As the operation began, Brian began speaking to me in a soothing voice. I shushed him and closed my eyes, no longer joking around to help myself relax. I felt pressure moving slowly across my abdomen, and then a few minutes later there was more pressure further up, almost to my ribs. For a moment it felt as though someone was sitting on my chest. I didn't realize it at the time, but in addition to being posterior, the baby had also decided not to tuck her chin to send a more manageable part of her head through the birth canal, but instead had stretched out her neck, putting her in a bad position for a normal birth.
I counted through my breaths to keep myself calm. Finally the anesthesiologist told Brian he could stand up and look over the drape, which he did. Someone announced that it was 9:10. As we I listened to the baby being suctioned, I asked Brian if the baby was really a girl. He said he couldn't see, but someone said yes, it was a baby girl. Finally there were cries from the baby, and I began to cry too. The baby was taken over to where the pediatricians were waiting, and Brian followed. I listened to her cry as I sobbed myself, so glad to have my baby born at last. I heard Brian asking about her size, and someone said she was probably about nine pounds. It took a few moments for me to realize that I could glance back over my right shoulder and see the baby. They were holding her up at the moment that I looked, and I was amazed. She was screaming and had a head of dark hair. "She has hair," I told the anesthesiologist, who was still seated at my left shoulder.
Soon I felt a horrible pain in my right shoulder, and told the anesthesiologist about it. I heard some comment about "referred pain," which I didn't quite understand, and then I told them that the pain was also in my left shoulder. The anesthesiologist quickly gave me something to stop the pain, but I remained tense as I waited for it to return. Someone announced that the baby weighed nine pounds and eleven ounces. "I knew I was going to have a big baby," I said to no one in particular.

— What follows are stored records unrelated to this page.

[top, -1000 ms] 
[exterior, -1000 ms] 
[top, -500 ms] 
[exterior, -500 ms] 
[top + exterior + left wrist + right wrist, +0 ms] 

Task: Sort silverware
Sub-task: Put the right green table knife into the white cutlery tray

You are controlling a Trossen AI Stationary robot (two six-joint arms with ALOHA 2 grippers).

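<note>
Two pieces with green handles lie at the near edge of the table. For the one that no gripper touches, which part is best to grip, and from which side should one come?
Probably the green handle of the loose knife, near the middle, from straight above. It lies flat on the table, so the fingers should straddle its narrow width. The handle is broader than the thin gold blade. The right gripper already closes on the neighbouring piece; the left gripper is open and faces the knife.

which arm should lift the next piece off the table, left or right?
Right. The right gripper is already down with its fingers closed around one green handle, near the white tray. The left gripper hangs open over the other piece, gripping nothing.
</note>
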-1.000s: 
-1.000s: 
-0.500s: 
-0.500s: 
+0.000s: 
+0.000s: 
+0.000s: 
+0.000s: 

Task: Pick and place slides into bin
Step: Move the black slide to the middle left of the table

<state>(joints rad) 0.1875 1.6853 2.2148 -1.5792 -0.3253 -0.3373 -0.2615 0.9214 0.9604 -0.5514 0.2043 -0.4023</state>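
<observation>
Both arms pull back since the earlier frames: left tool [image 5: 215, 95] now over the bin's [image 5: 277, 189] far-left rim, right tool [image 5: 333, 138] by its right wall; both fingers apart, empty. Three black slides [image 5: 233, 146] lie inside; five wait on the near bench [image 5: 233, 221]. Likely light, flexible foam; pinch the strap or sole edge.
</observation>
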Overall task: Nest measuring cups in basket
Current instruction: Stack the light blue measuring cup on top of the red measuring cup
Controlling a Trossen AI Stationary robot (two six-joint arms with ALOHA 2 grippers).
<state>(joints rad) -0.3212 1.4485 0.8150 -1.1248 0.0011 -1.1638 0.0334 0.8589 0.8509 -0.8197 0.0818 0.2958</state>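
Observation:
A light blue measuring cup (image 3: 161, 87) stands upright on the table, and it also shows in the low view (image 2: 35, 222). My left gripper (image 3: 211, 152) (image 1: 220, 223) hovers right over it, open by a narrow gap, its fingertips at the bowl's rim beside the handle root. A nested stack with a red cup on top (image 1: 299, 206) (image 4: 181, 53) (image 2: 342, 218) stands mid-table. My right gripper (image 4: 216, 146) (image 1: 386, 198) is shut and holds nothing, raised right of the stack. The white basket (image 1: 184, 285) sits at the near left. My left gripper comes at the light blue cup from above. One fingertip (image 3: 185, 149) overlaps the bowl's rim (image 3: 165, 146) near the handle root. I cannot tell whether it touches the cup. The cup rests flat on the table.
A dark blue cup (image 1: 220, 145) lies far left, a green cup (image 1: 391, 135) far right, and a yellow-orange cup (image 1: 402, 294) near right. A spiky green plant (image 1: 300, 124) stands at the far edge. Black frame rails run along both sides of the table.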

The doctor continued to work on me, stitching me up, I assumed. Marsha told me later that after the long labor, my uterus had trouble clamping down after the baby was out. I apparently was losing more blood that I expected. It wasn't an emergency, but I was given a transfusion that night.
Brian was finally given the baby to bring over to me. Someone helped him bring her down so I could look into her eyes, and I reached out to touch her hair. Someone took the camera from Brian and photographed the three of us together like that. I don't remember the photo being taken, or Brian and the baby leaving to go to the nursery.